Xem thêm

Where Ontario's Housing Market is Headed in 2024

CEO Khai Intela
The Ontario housing market experienced a significant slowdown in 2023, and experts are predicting this sluggishness to continue into early 2024. While prices have dropped slightly from their pandemic-driven highs, the combination of high-interest rates...

The Ontario housing market experienced a significant slowdown in 2023, and experts are predicting this sluggishness to continue into early 2024. While prices have dropped slightly from their pandemic-driven highs, the combination of high-interest rates and buyers waiting for further price reductions has created a slow sales market throughout the province.

Continued Stagnation in Sales

Industry experts foresee a continuation of sluggish sales volumes in the first part of 2024 unless mortgage rates decrease significantly or sellers start accepting lower bids. Ron Butler, a broker with Butler Mortgage, believes that mortgage rates won't drop quickly enough to stimulate buyers in the early part of 2024. John Pasalis, president of Realosophy Realty Inc., adds that sellers have yet to adjust their asking prices to offset the increased borrowing costs that buyers face. TD economist Rishi Sondhi predicts that sales volumes will remain relatively low in the coming year, but better than 2023.

Uncertain Price Trends

There is no consensus on what will happen with prices in the Ontario housing market. Conflicting factors, such as high mortgage rates suppressing demand and rapid population growth pushing it upward, make it challenging to predict. Real estate firm Royal LePage forecasts a six percent rise in the average home price in the Greater Toronto Area by the end of 2024 and a 4.5 percent rise in Ottawa. On the other hand, ReMax forecasts an average three percent drop in GTA prices for 2024 and a two percent increase in Ottawa. Buyer sentiment will play a significant role in price trends, as those who believe prices will come down may choose to wait and see.

New Home Construction Slowdown

The Ontario government's promise to construct 1.5 million new homes within a ten-year timeframe has faced challenges. The pace of new construction as of November 2023 was slower than the previous year, and forecasts expect a further slowdown in 2024. High interest rates, inflation impacting building material prices, and a labor crunch have hindered developers' ability to finance projects. Despite this, purpose-built rental housing is expected to grow, driven by government incentives. However, many municipalities may fail to qualify for government funding due to low housing start numbers.

Uncertainty for the Condo Sector

The condo segment of the Ontario housing market may face difficulties in 2024, particularly for investors. As mortgage renewals occur, it may become harder for investors to afford these properties. Consequently, there may be an increase in investors selling off condos due to high debt and interest rates. The Toronto Region Real Estate Board reported a significant decline in condo sales in 2023, and sales of new condos in the GTA fell even more sharply, according to a November 2023 report from Urbanation.

Home Prices in Ontario Home prices in Ontario have dropped somewhat from their pandemic-driven highs, but high interest rates and buyers waiting for further price drops have slowed the market.

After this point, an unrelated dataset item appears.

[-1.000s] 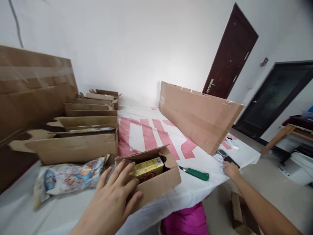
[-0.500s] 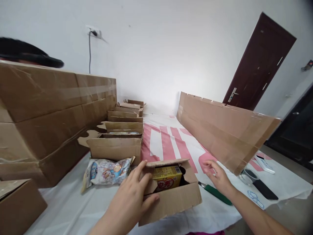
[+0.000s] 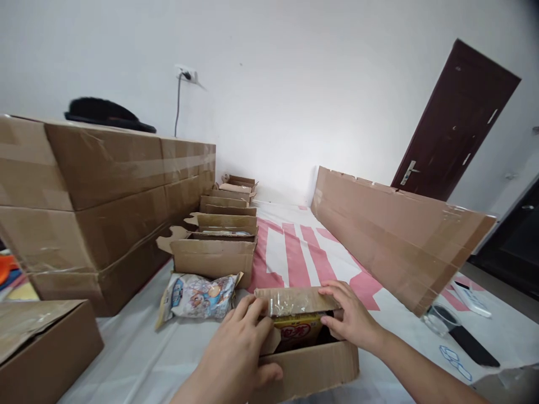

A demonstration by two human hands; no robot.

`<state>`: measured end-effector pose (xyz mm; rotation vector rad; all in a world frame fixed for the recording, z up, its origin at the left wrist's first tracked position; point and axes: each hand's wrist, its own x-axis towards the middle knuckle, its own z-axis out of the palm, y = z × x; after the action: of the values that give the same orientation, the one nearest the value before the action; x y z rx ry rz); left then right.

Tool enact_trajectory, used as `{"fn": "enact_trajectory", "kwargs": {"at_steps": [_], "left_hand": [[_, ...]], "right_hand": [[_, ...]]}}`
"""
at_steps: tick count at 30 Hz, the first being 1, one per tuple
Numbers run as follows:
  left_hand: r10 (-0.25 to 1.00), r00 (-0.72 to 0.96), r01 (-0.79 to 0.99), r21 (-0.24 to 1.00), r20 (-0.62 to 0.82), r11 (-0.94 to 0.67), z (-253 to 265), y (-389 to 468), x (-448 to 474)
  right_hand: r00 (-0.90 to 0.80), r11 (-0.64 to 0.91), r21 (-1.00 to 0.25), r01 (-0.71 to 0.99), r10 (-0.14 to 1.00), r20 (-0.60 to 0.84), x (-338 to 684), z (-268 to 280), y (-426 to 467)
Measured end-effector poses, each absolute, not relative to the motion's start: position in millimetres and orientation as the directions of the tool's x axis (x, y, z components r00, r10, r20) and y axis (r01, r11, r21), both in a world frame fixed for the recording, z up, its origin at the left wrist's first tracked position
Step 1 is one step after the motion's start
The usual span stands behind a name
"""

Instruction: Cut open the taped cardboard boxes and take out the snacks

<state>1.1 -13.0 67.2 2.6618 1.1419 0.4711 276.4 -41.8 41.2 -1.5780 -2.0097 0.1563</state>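
A small open cardboard box (image 3: 315,367) sits in front of me at the table's near side. Inside it is a yellow packet (image 3: 297,331) with red lettering, partly covered by the far flap (image 3: 295,303), which leans inward. My left hand (image 3: 238,353) is closed round the box's left end, thumb on the near wall. At the right end, my right hand (image 3: 353,317) grips the far flap, fingers on top and thumb below. A printed snack bag (image 3: 202,297) lies just beyond my left hand.
Several open cardboard boxes (image 3: 213,255) stand in a row behind the bag. Stacked cartons (image 3: 122,224) rise at left, near another carton (image 3: 54,348). A cardboard panel (image 3: 387,230) stands at right, beside a clear cup (image 3: 440,320) and a black object (image 3: 474,345).
My right hand has moved left onto the box's far flap, which now tilts over the yellow packet. My left hand stays on the box. The view has shifted, and the green-handled tool is hidden.
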Motion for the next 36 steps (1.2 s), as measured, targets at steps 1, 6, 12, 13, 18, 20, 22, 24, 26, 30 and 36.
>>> {"fn": "enact_trajectory", "kwargs": {"at_steps": [1,6,12,13,18,20,22,24,26,30,36], "left_hand": [[0.73,0.649,0.662,0.313,0.214,-0.681,67,-13,1],[0.741,0.638,0.671,0.321,0.209,-0.668,63,-12,-3],[0.727,0.653,0.653,0.33,0.209,-0.682,50,-7,-6],[0.72,0.653,0.636,0.346,0.236,-0.69,50,-7,-6],[0.715,0.556,0.551,0.457,0.424,-0.699,44,2,-5],[0.744,0.525,0.525,0.531,0.412,-0.665,37,13,-4],[0.754,0.551,0.439,0.644,0.357,-0.626,28,27,-3],[0.745,0.588,0.329,0.748,0.316,-0.576,20,38,-3],[0.737,0.604,0.257,0.802,0.302,-0.54,15,45,-4],[0.725,0.623,0.255,0.8,0.293,-0.543,14,46,-6],[0.714,0.638,0.264,0.79,0.287,-0.553,17,40,-4]], "right_hand": [[-0.14,0.296,-0.418,0.859,0.921,0.363,276,42,-42],[-0.132,0.268,-0.342,0.901,0.919,0.371,272,45,-41],[-0.138,0.3,-0.358,0.884,0.9,0.413,274,48,-39],[-0.125,0.298,-0.381,0.875,0.9,0.417,275,49,-38],[0.053,0.196,-0.605,0.772,0.928,0.368,285,57,-33],[0.125,0.15,-0.687,0.711,0.934,0.334,290,55,-26],[0.183,0.108,-0.721,0.684,0.932,0.313,296,48,-16],[0.229,0.083,-0.716,0.693,0.916,0.328,302,41,-7],[0.26,0.08,-0.693,0.716,0.891,0.372,306,36,-4],[0.105,0.254,-0.526,0.812,0.822,0.56,295,46,-25],[-0.421,0.561,-0.139,0.816,0.741,0.523,254,75,-66]]}}
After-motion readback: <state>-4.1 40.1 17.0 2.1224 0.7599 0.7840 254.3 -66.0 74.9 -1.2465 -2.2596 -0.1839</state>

Price Forecasts Real estate firms have differing forecasts for average home prices in the Greater Toronto Area and Ottawa in 2024.

New Home Construction TD economists predict a decrease in new home construction starts in 2024 following reduced sales in the pre-construction market.

Condo Sales Sales of new condos in the Greater Toronto Area experienced a significant decline in 2023, raising uncertainty for the condo sector in 2024.

In conclusion, the Ontario housing market is likely to experience continued sluggishness in sales and uncertain price trends in 2024. New home construction is expected to slow down, while the condo sector may face challenges. Buyers and sellers will need to navigate these conditions and consider the impact of mortgage rates, buyer sentiment, and population growth on the market.